● EXERCISE DETAILS
Using the listing below, print exactly everything from the line with "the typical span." down to the line with "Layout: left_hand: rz", both included, and nothing more.

● SUPPLIED MATERIAL

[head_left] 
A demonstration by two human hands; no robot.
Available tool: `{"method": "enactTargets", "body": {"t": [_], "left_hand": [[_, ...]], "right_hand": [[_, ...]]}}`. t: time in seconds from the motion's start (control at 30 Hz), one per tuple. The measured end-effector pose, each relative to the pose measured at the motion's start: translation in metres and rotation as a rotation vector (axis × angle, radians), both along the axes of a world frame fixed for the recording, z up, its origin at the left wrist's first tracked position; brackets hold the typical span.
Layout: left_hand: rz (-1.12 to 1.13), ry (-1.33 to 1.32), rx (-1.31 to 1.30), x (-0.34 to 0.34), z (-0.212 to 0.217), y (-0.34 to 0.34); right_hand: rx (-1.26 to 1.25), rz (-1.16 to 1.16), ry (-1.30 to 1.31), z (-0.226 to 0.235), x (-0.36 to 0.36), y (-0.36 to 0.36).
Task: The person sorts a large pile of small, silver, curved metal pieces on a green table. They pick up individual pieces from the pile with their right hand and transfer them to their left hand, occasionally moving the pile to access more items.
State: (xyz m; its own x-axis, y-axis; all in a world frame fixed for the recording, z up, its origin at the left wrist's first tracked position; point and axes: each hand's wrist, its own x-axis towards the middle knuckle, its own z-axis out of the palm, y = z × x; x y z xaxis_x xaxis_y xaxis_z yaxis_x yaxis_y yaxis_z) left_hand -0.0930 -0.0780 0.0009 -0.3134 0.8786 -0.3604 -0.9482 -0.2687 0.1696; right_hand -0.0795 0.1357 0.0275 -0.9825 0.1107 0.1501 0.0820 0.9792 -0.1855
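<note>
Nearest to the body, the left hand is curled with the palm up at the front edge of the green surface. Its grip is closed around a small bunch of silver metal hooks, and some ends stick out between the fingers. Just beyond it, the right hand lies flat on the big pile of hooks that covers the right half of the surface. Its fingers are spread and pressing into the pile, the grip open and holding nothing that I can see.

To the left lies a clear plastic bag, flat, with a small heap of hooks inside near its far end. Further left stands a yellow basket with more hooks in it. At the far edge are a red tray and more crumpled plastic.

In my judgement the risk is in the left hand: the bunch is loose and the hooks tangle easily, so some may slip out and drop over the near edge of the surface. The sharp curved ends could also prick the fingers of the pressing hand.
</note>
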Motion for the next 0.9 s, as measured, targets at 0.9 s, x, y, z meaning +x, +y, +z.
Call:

● TASK OUTPUT
Available tool: `{"method": "enactTargets", "body": {"t": [_], "left_hand": [[_, ...]], "right_hand": [[_, ...]]}}`. t: time in seconds from the motion's start (control at 30 Hz), one per tuple. The measured end-effector pose, each relative to the pose measured at the motion's start: translation in metres and rotation as a rotation vector (axis × angle, radians), both along the axes of a world frame fixed for the recording, z up, its origin at the left wrist's first tracked position; brackets hold the typical span.
Layout: left_hand: rz (-1.12 to 1.13), ry (-1.33 to 1.32), rx (-1.31 to 1.30), x (-0.34 to 0.34), z (-0.212 to 0.217), y (-0.34 to 0.34); right_hand: rx (-1.26 to 1.25), rz (-1.16 to 1.16), ry (-1.30 to 1.31), z (-0.226 to 0.235), x (-0.36 to 0.36), y (-0.36 to 0.36).

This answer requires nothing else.